▸ Exercise description
What you return has to match the listing below line for line.

(Data section Opens)

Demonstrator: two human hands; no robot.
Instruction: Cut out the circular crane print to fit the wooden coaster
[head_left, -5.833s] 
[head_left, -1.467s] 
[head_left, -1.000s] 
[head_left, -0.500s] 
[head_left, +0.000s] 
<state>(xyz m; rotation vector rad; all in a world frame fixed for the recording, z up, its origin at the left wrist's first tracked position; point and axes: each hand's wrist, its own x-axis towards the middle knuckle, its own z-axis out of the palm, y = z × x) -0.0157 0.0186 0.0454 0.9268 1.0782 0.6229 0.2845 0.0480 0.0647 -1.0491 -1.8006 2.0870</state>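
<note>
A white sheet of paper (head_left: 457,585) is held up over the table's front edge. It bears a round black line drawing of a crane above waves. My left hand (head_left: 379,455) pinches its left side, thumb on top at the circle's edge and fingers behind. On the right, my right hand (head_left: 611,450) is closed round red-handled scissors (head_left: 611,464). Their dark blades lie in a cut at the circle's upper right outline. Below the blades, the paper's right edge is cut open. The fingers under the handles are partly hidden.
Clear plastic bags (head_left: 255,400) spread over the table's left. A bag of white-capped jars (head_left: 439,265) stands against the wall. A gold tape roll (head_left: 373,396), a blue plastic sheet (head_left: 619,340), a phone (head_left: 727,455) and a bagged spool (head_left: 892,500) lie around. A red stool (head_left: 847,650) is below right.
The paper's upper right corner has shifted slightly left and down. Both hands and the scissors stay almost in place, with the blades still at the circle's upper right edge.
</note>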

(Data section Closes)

▸ Response area
Demonstrator: two human hands; no robot.
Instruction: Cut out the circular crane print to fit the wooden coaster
[head_left, -5.833s] 
[head_left, -1.467s] 
[head_left, -1.000s] 
[head_left, -0.500s] 
[head_left, +0.000s] 
<state>(xyz m; rotation vector rad; all in a world frame fixed for the recording, z up, its origin at the left wrist's first tracked position; point and axes: each hand's wrist, its own x-axis towards the middle knuckle, its own z-axis out of the palm, y = z × x) -0.0157 0.0186 0.0454 0.9268 1.0782 0.6229 0.2845 0.0480 0.0647 -1.0491 -1.8006 2.0870</state>
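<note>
A white sheet of paper (head_left: 457,585) is held up over the table's front edge. It bears a round black line drawing of a crane above waves. My left hand (head_left: 379,455) pinches its left side, thumb on top at the circle's edge and fingers behind. On the right, my right hand (head_left: 611,450) is closed round red-handled scissors (head_left: 611,464). Their dark blades lie in a cut at the circle's upper right outline. Below the blades, the paper's right edge is cut open. The fingers under the handles are partly hidden.
Clear plastic bags (head_left: 255,400) spread over the table's left. A bag of white-capped jars (head_left: 439,265) stands against the wall. A gold tape roll (head_left: 373,396), a blue plastic sheet (head_left: 619,340), a phone (head_left: 727,455) and a bagged spool (head_left: 892,500) lie around. A red stool (head_left: 847,650) is below right.
The paper's upper right corner has shifted slightly left and down. Both hands and the scissors stay almost in place, with the blades still at the circle's upper right edge.
</note>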

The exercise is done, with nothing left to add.